■ **Work task**: Find and copy every line in the records that includes the string "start".

Stored data entries:
────

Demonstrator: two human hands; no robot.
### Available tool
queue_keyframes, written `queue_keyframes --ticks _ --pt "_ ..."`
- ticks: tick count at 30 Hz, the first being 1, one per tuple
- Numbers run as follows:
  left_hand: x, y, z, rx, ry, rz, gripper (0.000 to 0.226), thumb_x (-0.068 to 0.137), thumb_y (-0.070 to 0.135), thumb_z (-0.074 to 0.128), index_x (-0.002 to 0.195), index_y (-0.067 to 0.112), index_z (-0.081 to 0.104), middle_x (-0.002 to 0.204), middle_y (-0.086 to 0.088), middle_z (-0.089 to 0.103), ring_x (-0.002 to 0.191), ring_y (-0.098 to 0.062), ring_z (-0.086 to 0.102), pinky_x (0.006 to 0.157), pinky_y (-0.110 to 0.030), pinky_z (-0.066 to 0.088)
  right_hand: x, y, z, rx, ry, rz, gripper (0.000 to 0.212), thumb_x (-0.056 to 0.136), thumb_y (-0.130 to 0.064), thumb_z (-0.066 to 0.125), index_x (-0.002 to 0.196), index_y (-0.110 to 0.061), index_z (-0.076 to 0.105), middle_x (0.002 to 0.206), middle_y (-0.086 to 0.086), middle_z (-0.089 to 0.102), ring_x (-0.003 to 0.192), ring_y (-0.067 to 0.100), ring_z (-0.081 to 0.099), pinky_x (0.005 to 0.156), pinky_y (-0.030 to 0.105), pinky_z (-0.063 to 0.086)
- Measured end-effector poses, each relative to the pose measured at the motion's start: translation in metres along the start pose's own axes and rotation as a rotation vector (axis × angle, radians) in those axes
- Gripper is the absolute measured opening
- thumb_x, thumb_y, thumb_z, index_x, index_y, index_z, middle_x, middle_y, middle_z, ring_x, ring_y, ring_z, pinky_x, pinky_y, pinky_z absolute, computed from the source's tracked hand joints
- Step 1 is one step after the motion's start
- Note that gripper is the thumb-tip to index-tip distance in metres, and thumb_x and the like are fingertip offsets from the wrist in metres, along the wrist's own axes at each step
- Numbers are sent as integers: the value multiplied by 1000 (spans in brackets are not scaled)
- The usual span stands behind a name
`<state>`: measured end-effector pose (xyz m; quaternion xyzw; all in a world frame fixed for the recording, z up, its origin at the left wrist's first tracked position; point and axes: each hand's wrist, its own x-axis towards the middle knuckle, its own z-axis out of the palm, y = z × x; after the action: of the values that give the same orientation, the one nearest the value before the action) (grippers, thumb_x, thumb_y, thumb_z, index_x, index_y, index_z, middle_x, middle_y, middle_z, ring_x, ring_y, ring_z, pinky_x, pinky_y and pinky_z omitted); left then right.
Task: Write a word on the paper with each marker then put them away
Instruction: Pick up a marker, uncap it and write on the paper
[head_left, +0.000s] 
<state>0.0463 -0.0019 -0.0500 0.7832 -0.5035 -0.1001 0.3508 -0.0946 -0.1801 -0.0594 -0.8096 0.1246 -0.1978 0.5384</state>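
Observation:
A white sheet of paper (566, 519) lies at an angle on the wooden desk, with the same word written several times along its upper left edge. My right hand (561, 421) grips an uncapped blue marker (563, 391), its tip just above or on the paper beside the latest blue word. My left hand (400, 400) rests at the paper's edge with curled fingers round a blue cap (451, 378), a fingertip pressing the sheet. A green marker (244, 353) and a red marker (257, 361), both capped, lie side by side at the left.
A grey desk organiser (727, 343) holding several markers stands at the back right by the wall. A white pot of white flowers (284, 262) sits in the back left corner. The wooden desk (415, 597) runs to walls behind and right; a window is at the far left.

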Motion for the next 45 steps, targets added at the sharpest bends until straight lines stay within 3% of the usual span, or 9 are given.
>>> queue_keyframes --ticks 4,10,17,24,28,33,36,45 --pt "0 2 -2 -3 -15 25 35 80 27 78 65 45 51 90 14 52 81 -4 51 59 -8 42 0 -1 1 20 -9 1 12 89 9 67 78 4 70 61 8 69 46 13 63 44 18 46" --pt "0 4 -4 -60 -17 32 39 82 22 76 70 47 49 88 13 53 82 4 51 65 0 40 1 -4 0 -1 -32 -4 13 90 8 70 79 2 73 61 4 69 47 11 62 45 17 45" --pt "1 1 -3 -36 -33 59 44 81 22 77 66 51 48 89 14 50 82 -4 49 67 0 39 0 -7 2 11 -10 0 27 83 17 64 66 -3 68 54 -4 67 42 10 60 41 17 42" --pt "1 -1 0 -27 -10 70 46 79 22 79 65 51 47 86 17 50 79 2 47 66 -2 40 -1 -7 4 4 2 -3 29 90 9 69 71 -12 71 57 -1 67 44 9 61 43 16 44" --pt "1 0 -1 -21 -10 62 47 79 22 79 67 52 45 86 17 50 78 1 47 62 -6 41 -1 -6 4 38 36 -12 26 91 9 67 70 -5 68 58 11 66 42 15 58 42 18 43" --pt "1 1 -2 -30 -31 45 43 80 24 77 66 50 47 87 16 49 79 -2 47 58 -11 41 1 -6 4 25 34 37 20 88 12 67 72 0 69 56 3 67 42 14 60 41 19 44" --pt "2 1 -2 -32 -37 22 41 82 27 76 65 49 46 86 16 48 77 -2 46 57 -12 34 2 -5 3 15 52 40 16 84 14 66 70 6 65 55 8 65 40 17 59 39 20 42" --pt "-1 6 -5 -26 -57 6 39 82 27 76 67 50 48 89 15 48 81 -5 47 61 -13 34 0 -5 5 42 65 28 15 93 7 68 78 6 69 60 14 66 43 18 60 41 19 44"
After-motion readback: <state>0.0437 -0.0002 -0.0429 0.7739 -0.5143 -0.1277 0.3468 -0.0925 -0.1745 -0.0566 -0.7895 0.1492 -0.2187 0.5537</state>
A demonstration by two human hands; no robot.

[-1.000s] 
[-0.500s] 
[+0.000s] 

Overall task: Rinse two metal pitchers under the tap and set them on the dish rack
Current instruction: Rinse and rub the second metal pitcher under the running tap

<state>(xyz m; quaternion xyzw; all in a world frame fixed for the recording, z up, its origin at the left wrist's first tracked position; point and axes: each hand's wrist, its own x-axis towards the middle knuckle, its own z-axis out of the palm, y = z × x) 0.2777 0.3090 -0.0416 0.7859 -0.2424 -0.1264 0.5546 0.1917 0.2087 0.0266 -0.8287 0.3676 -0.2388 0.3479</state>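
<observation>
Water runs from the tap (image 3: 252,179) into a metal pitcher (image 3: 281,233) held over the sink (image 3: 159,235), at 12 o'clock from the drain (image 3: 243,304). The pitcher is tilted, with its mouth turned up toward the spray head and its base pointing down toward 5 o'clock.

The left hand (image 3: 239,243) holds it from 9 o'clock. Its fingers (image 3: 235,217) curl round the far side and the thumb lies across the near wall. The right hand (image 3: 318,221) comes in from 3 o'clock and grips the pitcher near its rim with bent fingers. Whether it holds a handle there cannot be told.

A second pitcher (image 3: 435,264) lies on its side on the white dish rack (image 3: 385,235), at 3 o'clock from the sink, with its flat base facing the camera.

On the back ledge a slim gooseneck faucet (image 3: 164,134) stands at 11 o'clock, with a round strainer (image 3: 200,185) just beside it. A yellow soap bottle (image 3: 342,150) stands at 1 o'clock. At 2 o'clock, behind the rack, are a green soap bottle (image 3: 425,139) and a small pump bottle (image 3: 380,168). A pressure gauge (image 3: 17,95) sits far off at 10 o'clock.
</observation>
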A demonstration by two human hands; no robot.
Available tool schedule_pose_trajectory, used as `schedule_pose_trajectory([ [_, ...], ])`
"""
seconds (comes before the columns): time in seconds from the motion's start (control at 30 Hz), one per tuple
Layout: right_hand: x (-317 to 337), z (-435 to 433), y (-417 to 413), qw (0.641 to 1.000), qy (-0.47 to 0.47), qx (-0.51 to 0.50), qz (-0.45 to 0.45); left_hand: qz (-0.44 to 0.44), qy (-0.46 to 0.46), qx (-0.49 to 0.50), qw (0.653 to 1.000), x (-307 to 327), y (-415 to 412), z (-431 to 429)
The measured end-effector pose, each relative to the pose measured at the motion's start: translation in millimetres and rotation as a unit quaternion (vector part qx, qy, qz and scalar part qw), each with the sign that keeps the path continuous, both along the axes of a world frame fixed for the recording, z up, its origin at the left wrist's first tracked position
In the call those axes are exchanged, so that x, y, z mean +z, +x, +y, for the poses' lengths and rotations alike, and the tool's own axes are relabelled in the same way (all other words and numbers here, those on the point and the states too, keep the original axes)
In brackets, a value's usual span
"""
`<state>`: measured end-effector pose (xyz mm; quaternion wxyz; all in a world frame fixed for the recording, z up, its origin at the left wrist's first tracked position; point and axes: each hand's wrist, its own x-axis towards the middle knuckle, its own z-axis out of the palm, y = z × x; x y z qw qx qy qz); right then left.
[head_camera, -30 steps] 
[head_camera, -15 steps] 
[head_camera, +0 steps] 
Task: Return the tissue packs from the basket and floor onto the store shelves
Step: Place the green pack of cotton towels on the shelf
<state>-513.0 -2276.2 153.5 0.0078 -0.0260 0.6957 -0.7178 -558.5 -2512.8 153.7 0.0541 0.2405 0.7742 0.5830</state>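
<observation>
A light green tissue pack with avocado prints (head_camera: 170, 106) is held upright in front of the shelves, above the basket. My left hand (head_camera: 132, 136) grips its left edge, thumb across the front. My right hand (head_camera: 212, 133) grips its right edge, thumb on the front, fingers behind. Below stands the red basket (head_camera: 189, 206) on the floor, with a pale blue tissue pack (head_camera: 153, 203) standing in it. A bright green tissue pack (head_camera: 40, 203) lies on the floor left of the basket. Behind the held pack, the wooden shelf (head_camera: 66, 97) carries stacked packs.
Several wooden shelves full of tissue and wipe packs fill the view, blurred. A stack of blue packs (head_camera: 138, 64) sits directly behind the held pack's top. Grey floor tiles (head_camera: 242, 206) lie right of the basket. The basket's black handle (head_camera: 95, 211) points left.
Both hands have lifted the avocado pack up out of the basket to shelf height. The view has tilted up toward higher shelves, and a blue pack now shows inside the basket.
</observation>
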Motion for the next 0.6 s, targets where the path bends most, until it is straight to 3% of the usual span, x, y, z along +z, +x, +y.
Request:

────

■ **Answer**:
- Measured end-effector poses, each relative to the pose measured at the motion's start: translation in metres along the start pose's own axes and rotation as a rotation vector (axis × angle, radians) in those axes
- Step 1 is one step after the motion's start
seconds (comes before the columns): time in seconds from the motion's start (control at 30 Hz), one per tuple
The measured end-effector pose, each relative to the pose measured at the motion's start: translation in millimetres and rotation as a unit quaternion (vector part qx, qy, qz and scalar part qw), each with the sign that keeps the path continuous, both along the axes of a world frame fixed for the recording, z up, its origin at the left wrist's first tracked position

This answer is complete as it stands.